廊下で待機していると、病室のドアがスライドして、アッシュとの会話を終えたノワリーが出て来た。ソエルの側までやって来た彼は、少しだけ名残惜しそうな顔をしていた。
「すまないが、私はこれで失礼する」
「付き合ってくださって、ありがとうございました。用事ですか?」
「ああ。婚約者の墓参りだ」
ノワリーの顔に、暗い影が浮かんだ。訊いてはいけなかったのかもしれない。
「……すみません。余計なことを訊きました」
「謝る必要はない。また、基地で会おう」
「はい」
ソエルの肩を叩いたノワリーは、エレベーターの中に姿を消した。ノワリーの背中を見送って512号室へ戻る。窓際のベッドにアッシュはいた。窓の外を眺めていた横顔が動き、静かな表情が微笑みを形作った。心が洗われるような気がして、ソエルも綺麗な微笑みを返した。
「……よぉ」
「お久し振りです」
「立ち話もなんだ。座れよ」
アッシュが顎で椅子を指し示した。ソエルは頷き、ベッドの側に椅子を引き寄せて座った。近くで見るアッシュの顔は、聖者のように穏やかだった。白い肌がより白い。少し痩せたんじゃないか。ソエルは鞄からラッピングされた箱を取り出した。メアリィからのお見舞いだ。少しでもいい。元気な顔を見せてほしかった。
「これ、メアリィさんからです。手作りのアップルパイです」
「へぇ……器用だな」箱を開けたアッシュは、感心したようにパイを眺めている。
「これは、基地の皆さんから」
四角い色紙には、面積一杯のメッセージが書かれていた。アッシュのために、基地にいるパイロットや整備士たちに頼んで書いてもらった物だ。中でも面白いのが、怪獣みたいに火を吹くアッシュの似顔絵だった。
「ファック。何だよ、この似顔絵。ちっとも似てねぇじゃねぇか」
不満を零しつつも、アッシュは嬉しそうに笑っていた。一番最後にとっておきのプレゼントを。ソエルは青い花束を渡した。
「私からです」
花束を受け取ったアッシュは目を細め、空の色を映した花を見つめていた。
「……綺麗な花だな。何て言うんだ?」
「ブルースターです。アッシュ君、青色好きかなって思って」
「大好きな色だ。そう言えば、アレックスは来てるのか?」
「アレックスさんは、実家に帰ってます。アッシュ君によろしくって」
査問会のことと、ソエルたちの処分のことは言わなかった。これ以上、アッシュに心配をかけさせたくなかった。
「……皆に、迷惑をかけちまったな」
「迷惑だなんて……そんなことないです」
会話が途切れ、沈黙が子守唄を歌う。
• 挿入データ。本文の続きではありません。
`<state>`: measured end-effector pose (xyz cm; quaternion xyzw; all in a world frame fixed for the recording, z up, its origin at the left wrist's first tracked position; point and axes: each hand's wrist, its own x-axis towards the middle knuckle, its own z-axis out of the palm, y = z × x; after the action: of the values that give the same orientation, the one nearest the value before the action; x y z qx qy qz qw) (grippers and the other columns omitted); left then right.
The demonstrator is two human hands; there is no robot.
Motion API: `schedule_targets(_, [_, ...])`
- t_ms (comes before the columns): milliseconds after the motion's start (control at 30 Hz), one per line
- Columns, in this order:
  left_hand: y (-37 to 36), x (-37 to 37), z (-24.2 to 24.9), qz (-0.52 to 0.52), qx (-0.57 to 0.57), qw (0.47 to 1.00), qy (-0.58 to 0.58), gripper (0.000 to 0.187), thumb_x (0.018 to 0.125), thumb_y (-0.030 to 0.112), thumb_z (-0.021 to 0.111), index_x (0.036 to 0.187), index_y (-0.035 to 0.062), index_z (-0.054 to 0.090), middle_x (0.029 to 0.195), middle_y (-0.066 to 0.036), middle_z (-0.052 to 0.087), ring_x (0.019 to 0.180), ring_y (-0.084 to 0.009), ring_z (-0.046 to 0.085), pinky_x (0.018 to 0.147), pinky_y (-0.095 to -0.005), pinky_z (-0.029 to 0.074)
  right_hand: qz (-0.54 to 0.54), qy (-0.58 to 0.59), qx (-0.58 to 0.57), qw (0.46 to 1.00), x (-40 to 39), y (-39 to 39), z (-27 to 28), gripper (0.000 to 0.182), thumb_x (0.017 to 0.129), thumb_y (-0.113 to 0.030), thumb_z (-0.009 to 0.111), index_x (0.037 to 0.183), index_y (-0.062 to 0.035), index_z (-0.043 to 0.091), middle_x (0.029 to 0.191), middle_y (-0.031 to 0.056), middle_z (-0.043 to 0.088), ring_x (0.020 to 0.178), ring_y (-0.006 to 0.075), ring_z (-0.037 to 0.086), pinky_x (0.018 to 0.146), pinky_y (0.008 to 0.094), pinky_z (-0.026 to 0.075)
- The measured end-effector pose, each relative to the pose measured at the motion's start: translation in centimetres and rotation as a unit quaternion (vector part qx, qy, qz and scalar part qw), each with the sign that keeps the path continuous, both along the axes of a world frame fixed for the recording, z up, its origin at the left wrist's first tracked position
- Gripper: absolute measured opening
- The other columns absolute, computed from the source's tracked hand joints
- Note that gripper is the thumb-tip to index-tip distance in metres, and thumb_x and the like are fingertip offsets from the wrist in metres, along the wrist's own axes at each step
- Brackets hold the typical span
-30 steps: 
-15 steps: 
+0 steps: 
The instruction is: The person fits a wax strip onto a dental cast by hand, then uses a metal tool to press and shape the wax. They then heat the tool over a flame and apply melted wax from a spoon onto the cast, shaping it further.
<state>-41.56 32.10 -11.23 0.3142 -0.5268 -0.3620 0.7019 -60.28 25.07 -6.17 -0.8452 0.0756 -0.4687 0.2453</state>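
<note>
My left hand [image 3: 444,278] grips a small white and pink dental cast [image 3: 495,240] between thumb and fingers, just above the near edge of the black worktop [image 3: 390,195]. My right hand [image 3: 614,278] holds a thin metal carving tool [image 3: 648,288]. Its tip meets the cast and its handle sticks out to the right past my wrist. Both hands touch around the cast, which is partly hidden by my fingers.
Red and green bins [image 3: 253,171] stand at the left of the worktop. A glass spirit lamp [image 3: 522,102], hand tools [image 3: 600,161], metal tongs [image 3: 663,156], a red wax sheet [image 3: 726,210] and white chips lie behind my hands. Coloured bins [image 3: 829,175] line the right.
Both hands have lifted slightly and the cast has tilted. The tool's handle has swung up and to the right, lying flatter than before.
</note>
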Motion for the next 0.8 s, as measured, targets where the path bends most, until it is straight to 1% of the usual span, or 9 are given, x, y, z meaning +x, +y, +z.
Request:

カーテンが風にはためいて陽光の海を泳ぎ、白い波を描く。アッシュが正面からソエルを見つめた。紫色の瞳の奥に、強い決意の光が揺れている。
「……ソエル、オレは、しばらくチームから抜けようと思う。空から離れて、自分を見つめ直したいんだ」
彼の言葉にソエルは驚かなかった。アッシュがそう告げることを予感していたからだ。
「……はい」
「オレの中に眠るマナをよく知ってから、戻ろうと思う」
「……はい」
「今までのオレは、空に焦がれすぎて……苦しかった。自暴自棄になってたんだ」
「……はい」
「お前、何にも言わねぇのかよ。はいばっかりじゃねぇか」
「アッシュ君がそう言うの、分かってましたから」
「何だよ、それ」
「待ってます。アッシュ君が戻って来るまで、ずっと……」
ソエルは何も言えなかった。
涙で言葉が詰まり、出てこなかった。
何を話そうかずっと考えていたのに、人魚姫が泡になった時のように言葉が散っていく。溶けていく。三百年経たないと、散った言葉は帰ってこないのだろうか。
「……ファック」
アッシュが手を伸ばし、ソエルを引き寄せた。
華奢な身体が精一杯ソエルを抱き締める。
濃紺の髪が頬に触れ、
心臓の鼓動が伝わり、
溶け合い、
一つの音楽になった。
ゆるやかなアンダンテ。
空を飛んでいる時の風を切る音が蘇る。
「もう、空で死にたいなんて言わねぇから。待ってろよ」
「……うん」
耳元で優しくアッシュが囁く。
ソエルの背中を撫でる手は、雲のように柔らかい。
ソエルはゆっくりと目を閉じた。
閉じた目の中に、
大好きな、
澄み切った青空が広がった。
遥か頭上に広がるのは、スカイブルーの空。
その空を貫くように、一筋の飛行機雲が走っている。
アッシュは眩しそうに目を細め、蒼穹の空を見上げた。
「オレは必ず戻る。だから、それまで墜とされんじゃねぇぞ、ソエル」
アッシュは静かに呟いた。
その言葉が、今も空を駆けるソエルに届くと信じて。
呟きは風に乗り、空の向こうに飛んでいった。